Re: Yamaha Scooters for Christmas

I'm having trouble with the last part of the discription of where the load ends up.--- ie,'That same percent of the load is subtracted from the hitch weight and unloads the hitch by that amount.'----


----------



## TexasClodhopper (Dec 1, 2007)

Re: Yamaha Scooters for Christmas



Correct me if I'm wrong in this simplified explanation. 

The weight of the bikes (including the rack to hold them) is multiplied by the lever effect with the rear axle being the fulcrum/pivot (since that is touching the ground), but the place we are calculating the weight for is the hitch. 

The weight in Kirk's example is half-again the wheelbase behind the rear axle. That's where the "1.5" multiplier comes in. (Getting the percentage confuses the explanation.) 

Wouldn't you have to know how far the HITCH is from the rear axle to know the weight at that point? 

The lever multiplier (just like a wheelbarrow handle has a multiplier that works FOR you) works against the maximum weight you can carry on the rear hitch. (If you put the bike rack far enough behind you, at some point you could lift your front wheels off the ground!)


----------



## benwd (Dec 1, 2007)

Re: Yamaha Scooters for Christmas

The fulcrum appears straight forward. An example would be the length from the rear axle to the center of the load over the hitch being equal to the length from the rear axle to the front anxle.

In that case with a 100 pound load the weight over the hitch would be 100 pounds, the weight lifting up on the front axle would be 100 pounds, and the weight pushing down on the rear axle is 200 pounds. In this case the sum of the load and the lift on the front axle.

I think the statement 'unloads the hitch by that amount' appears to be a typo and should say 'unloads the front axle by that amount'.????????

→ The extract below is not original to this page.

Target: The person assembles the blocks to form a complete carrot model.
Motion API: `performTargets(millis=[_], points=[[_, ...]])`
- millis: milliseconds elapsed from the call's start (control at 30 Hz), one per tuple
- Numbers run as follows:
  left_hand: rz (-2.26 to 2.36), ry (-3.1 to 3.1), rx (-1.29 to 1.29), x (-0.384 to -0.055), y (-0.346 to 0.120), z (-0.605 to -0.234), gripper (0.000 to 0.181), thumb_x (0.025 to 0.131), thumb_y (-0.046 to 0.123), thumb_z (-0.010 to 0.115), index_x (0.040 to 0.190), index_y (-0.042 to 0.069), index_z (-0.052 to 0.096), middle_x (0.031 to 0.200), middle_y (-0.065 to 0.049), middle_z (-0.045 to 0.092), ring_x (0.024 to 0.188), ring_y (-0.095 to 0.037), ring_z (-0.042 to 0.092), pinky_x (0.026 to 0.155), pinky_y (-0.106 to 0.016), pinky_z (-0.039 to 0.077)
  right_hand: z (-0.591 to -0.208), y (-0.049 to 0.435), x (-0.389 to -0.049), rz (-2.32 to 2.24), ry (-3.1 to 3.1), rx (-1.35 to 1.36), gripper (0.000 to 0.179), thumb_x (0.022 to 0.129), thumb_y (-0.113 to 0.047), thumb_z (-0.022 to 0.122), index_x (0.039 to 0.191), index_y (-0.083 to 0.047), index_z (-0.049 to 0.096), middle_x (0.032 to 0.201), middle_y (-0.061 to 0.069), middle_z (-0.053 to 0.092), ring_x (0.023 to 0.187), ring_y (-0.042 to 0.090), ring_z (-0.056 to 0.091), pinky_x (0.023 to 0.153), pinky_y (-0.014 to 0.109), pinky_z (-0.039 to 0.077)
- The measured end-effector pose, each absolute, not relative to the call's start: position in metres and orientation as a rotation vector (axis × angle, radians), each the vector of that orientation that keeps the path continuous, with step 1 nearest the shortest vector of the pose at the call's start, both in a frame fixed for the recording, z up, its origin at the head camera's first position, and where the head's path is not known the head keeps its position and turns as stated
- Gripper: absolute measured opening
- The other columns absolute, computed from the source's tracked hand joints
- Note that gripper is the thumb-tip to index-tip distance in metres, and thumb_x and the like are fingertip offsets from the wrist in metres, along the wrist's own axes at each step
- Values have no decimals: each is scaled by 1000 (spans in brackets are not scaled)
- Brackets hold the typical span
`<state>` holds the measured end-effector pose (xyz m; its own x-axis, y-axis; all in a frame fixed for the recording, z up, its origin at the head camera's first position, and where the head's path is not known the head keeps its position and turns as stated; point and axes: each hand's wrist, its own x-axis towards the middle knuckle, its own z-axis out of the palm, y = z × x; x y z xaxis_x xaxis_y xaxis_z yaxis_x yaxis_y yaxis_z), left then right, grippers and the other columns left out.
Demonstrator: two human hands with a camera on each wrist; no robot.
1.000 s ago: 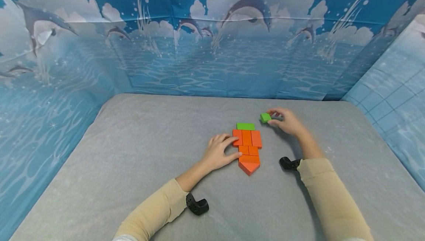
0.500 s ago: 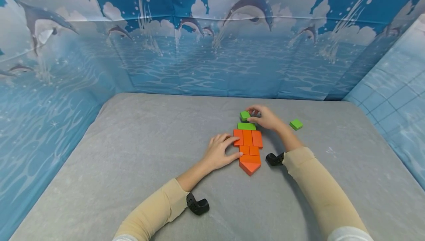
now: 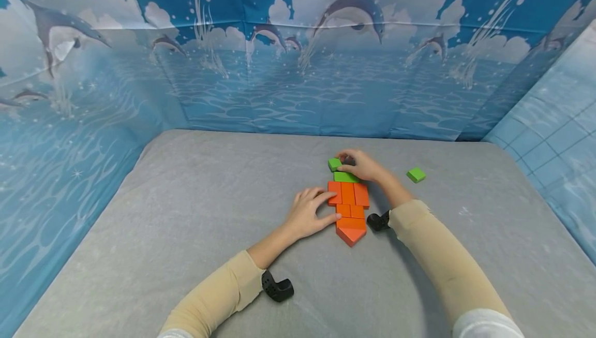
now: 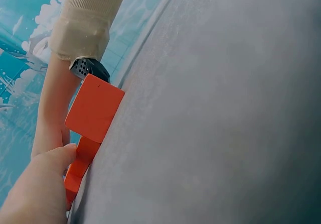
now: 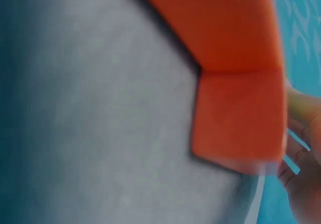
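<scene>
Orange blocks [image 3: 347, 193] lie edge to edge on the grey cloth, with a pointed orange block [image 3: 351, 235] at the near end. Across their far end lies a long green block [image 3: 343, 177]. My right hand [image 3: 364, 167] pinches a small green block [image 3: 333, 164] between thumb and fingers, just beyond the long one's left end. My left hand [image 3: 304, 215] rests along the left side of the orange blocks, thumb and index finger spread and touching them. In the left wrist view, the left thumb [image 4: 60, 156] lies against the orange side. The right wrist view shows blurred orange blocks [image 5: 238, 116]; the green block is hidden there.
Another green block [image 3: 416, 174] lies alone to the right, beyond the right forearm. Black wrist camera mounts [image 3: 278, 289] jut from both cuffs near the cloth. A blue dolphin-print curtain [image 3: 298, 94] stands behind the grey table [image 3: 209, 182] and along its sides.
My right hand has carried the small green block leftward, from right of the stack to the long green block's left end. The lone green block came into sight. The left hand stays put.
</scene>
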<state>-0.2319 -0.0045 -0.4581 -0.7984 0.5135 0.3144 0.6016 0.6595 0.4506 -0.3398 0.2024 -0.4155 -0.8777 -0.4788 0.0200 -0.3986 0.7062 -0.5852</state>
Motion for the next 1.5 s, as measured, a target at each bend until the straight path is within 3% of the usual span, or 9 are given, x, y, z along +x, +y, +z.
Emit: performTargets(millis=[200, 433, 1500], points=[[-818, -2714, -918, -232, -4, -459, 54, 84, 50, 59, 129, 22, 53, 125, -4, 49, 114, -19, 43, 95, -40, 30, -416, 201, -339, -931, 2745, -764, 32, 92, -11, 56, 121, 3, 54, 108, 20, 57, 95, 32, 53, 83, 46, 42], [-815, -2709, -917, -231, -4, -459, 54, 84, 50, 59, 129, 21, 53, 124, -4, 50, 114, -19, 43, 95, -41, 30, -418, 200, -338, -1005, 2706, -724, 31, 96, -13, 48, 123, 2, 54, 115, 22, 55, 104, 35, 51, 90, 49, 38], [-809, -2702, -914, -231, -4, -457, 53, 84, 49, 59, 128, 21, 54, 123, -4, 51, 113, -19, 44, 95, -40, 31, -417, 203, -338, -1028, 2663, -774, 32, 95, -13, 50, 124, -1, 54, 112, 18, 56, 95, 29, 51, 86, 45, 40]])
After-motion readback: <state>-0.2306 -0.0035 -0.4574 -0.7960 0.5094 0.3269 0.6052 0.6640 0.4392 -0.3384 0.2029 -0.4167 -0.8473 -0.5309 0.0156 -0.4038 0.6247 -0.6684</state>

That is, with whatever dimensions and weight, the added weight to the rear axle is the load weight plus the lifting force on the front axle.


----------



## Guest (Dec 1, 2007)

Re: Yamaha Scooters for Christmas

DAMN ,, that was way over my head     :laugh:  :laugh:  :laugh:


----------



## *scooter* (Dec 4, 2007)

Re: Yamaha Scooters for Christmas

I dunno !


----------